From BioE80 Boot
The hydrolysis of proteins into smaller polypeptides and/or amino acids by cleavage of their peptide bonds.
- MMSYN1_0516 This gene codes for a transmembrane serine-type endopeptidase, which uses serine and histidine residues to cleave peptide bonds of other transmembrane proteins.
- EG10397 glpG encodes the GlpG protein, which is a transmembrane serine-type endopeptidase in the S54 Rhomboid family. GlpG typically cleaves its transmembrane protein substrates at an inner hydrophobic region.
- MMSYN1 0039, EG11506 (ftsH): gene encodes protein ATP-dependent zinc metalloprotease FtsH, which plays a role in the quality control of integral membrane proteins.
- MMSYN1_0493 The pepV gene encodes for Xaa-His dipeptidase in Mycoplasma, a protein that cleaves peptide chains. The enzyme takes proteins and splits them into smaller ones.
- EG10698 The pepQ gene encodes for Xaa-Pro dipeptidase in E. coli, a protein that cleaves peptide chains. The enzyme takes proteins and splits them into smaller ones.
- MMSYN1_0394 This gene encodes the lon protease, which plays a critical role in degrading and splitting apart abnormal or aggregated proteins, especially during heat shock.
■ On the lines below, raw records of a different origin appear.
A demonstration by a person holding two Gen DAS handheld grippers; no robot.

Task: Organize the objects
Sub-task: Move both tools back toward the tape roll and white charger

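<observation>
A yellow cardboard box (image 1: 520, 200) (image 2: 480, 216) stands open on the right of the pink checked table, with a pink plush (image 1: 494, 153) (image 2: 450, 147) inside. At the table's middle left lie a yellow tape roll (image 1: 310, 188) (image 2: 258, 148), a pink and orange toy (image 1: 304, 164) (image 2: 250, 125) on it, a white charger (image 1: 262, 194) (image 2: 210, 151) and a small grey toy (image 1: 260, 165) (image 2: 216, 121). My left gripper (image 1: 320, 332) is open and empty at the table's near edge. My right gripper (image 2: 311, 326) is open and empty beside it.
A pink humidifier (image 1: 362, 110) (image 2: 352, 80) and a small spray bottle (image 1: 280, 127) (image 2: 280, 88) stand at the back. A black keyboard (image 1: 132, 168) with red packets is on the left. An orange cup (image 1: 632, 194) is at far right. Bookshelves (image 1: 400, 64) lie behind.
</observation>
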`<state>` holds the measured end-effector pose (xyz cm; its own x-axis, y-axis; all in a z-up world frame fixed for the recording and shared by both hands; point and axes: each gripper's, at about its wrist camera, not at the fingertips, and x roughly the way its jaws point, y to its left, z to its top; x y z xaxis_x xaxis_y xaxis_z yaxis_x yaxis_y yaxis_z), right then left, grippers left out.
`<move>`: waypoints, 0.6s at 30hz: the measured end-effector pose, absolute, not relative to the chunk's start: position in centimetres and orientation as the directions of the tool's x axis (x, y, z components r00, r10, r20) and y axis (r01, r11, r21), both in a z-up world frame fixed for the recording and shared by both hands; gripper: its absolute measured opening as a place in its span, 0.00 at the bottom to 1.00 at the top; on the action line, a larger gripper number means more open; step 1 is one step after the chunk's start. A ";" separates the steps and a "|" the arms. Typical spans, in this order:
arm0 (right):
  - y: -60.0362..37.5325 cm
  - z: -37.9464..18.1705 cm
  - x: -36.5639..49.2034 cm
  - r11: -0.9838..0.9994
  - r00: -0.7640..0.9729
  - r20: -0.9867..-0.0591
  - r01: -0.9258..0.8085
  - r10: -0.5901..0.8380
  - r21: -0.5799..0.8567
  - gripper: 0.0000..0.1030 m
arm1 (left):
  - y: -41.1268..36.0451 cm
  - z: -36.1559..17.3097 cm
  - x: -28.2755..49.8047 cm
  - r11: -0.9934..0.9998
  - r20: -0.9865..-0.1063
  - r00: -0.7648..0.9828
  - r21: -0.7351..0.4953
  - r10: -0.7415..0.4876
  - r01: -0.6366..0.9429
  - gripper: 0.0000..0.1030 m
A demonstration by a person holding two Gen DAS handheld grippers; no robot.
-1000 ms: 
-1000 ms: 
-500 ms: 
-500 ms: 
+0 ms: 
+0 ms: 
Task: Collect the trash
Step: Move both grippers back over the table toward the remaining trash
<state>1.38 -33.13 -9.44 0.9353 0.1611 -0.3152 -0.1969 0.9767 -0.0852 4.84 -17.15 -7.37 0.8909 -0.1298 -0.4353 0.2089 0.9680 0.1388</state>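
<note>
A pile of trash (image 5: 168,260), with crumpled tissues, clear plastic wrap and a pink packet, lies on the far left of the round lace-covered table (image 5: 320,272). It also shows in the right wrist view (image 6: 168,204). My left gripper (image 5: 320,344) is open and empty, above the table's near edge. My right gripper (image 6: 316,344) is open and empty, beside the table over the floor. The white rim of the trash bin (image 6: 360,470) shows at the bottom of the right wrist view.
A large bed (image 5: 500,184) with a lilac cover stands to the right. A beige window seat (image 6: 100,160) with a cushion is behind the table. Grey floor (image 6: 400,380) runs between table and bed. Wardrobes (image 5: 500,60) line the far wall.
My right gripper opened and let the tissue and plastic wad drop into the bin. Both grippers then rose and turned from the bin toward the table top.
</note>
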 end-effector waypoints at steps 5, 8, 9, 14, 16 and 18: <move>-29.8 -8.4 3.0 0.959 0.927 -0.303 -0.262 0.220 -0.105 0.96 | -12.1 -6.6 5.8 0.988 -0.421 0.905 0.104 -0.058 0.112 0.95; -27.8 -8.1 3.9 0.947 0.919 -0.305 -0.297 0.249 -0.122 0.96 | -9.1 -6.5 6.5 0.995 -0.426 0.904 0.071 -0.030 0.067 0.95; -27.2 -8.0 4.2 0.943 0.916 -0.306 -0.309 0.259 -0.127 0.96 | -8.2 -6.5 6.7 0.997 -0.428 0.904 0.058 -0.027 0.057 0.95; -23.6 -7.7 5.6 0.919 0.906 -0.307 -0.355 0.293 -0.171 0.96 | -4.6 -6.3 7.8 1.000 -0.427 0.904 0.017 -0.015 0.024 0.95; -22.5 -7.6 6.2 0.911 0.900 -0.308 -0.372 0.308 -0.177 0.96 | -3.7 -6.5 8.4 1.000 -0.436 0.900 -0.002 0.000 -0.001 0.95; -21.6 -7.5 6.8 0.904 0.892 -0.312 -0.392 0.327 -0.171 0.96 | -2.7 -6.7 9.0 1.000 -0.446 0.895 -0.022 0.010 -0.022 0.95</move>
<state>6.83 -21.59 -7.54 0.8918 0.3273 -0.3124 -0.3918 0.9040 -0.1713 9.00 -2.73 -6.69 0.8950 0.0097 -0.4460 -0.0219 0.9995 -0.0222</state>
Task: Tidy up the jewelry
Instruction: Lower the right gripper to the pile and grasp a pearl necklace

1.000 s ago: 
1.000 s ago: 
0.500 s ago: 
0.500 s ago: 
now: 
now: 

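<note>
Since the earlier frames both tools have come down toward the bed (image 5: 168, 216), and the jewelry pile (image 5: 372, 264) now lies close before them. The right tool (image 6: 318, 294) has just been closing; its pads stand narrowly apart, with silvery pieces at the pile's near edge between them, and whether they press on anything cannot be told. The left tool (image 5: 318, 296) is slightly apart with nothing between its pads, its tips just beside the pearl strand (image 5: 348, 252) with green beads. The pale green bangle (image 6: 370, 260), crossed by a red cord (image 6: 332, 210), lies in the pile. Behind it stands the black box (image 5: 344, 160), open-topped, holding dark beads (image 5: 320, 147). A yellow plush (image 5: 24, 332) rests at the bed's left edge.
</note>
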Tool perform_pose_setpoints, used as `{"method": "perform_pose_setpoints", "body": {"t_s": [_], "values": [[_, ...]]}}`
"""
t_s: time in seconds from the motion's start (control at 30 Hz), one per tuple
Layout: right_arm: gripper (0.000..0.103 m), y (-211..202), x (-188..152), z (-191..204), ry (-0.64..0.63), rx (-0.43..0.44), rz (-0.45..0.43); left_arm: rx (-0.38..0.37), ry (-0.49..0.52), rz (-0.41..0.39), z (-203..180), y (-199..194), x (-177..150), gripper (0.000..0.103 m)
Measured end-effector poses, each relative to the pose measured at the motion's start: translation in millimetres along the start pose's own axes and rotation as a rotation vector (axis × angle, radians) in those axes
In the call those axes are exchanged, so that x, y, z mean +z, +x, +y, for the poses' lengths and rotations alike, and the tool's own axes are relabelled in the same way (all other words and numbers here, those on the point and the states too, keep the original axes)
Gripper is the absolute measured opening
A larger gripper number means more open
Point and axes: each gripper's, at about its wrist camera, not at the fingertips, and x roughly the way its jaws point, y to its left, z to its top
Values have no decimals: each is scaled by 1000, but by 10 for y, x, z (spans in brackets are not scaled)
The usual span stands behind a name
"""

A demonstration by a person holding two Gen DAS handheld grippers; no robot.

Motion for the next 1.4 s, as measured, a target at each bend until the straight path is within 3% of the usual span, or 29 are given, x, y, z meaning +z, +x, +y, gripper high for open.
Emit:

- MMSYN1_0545 This gene encodes for the clpB chaperone protein, which serves as a chaperone that assists in de-aggregating and cleaving apart bonds in abnormal and/or aggregated proteins, particularly during heat shock.
- EG10157 This gene encodes for a clpB chaperone protein in E. Coli that identifies aggregated proteins and helps to dis-aggregate them and cleave them apart. It is especially active during times of external stress, when many proteins may become denatured and aggregated.
- EG10542 This gene encodes for the lon protease protein in E. Coli, which works as a primary enzyme to cleave apart denatured and even certain regulatory proteins into smaller, 5-10 amino acid sequences.
- MMSYN1 0693 is a protease of unknown function which may be related to self-immunity.
- peptidase: This peptidase's identity is unknown but is predicted to have metallopeptidase activity.
- pepQ pepQ in Mycoplasma mycoides encodes Xaa-Pro dipeptidase, which is a metallopeptidase that splits up dipeptides with a proline amino acid residue at the C-terminal position.
- pepQ pepQ in E. Coli encodes Xaa-Pro dipeptidase, which is a metallopeptidase that splits up dipeptides with a proline amino acid residue at the C-terminal position.